[Start of Attachment]

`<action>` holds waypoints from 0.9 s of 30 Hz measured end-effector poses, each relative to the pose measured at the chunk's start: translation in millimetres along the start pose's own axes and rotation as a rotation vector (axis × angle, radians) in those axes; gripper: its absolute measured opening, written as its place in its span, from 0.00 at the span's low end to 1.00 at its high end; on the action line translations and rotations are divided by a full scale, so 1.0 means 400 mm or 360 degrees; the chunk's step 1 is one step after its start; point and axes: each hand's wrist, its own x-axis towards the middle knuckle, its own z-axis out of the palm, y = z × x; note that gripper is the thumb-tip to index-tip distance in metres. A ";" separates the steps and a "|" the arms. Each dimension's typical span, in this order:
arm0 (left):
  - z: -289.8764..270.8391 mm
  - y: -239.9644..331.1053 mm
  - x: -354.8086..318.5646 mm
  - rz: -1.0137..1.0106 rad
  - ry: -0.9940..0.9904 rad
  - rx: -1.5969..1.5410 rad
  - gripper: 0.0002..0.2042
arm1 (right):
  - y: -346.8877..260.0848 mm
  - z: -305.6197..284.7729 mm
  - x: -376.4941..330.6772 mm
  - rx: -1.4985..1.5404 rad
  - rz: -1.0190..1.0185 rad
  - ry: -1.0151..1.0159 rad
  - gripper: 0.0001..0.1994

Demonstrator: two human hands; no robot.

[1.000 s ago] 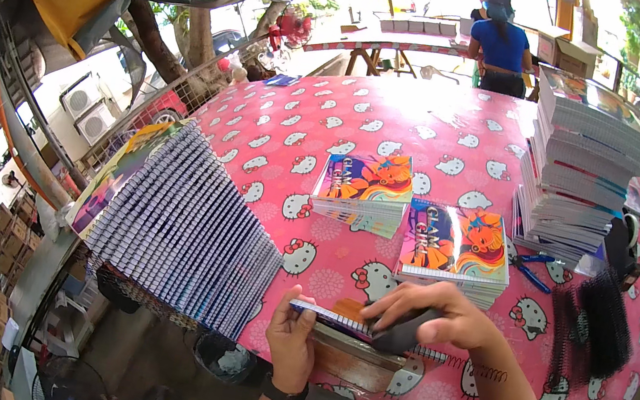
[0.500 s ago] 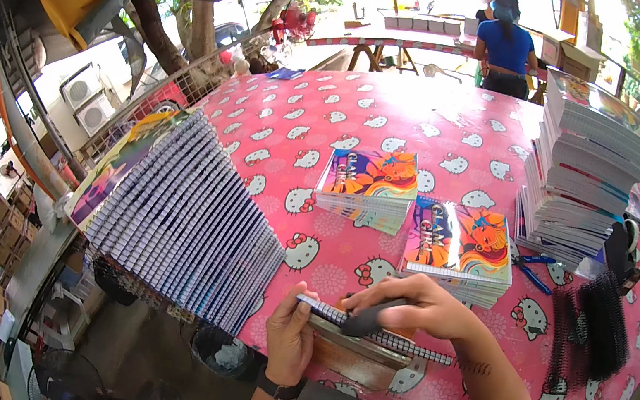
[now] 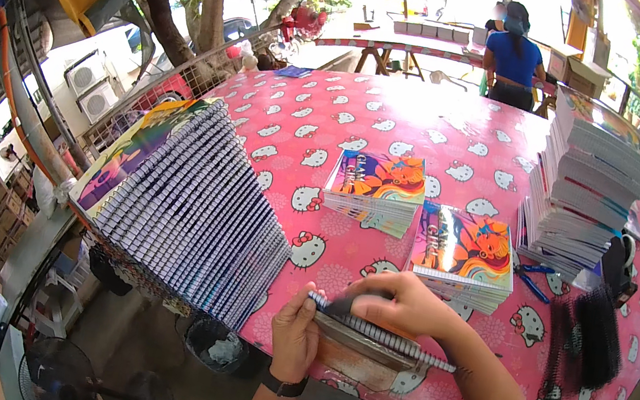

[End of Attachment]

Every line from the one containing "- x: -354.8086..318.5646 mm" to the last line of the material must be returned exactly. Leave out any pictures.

Answer for the task:
  - x: -354.8086..318.5646 mm
  - rz: -1.0137..1.0106 rad
  - ry: -0.9940..0.9904 rad
  - rx: -1.5969..1.5410 rad
  - gripper: 0.0002..0.2042
arm1 (right):
  - y: -346.8877..260.0848 mm
  - z: -305.6197..284.7729 mm
  - x: -376.4941..330.6772 mm
  - rx: -1.4985..1.5404 rad
  - rz: -1.0190..1.0185 rad
  - ry: -1.0151..1.0159 rad
  - gripper: 0.0001..0.1994

Demonstrator: two human hands; no robot.

[1.000 s ago] 
[0.500 s ago] 
[now] 

No part of the exercise is left unanswered.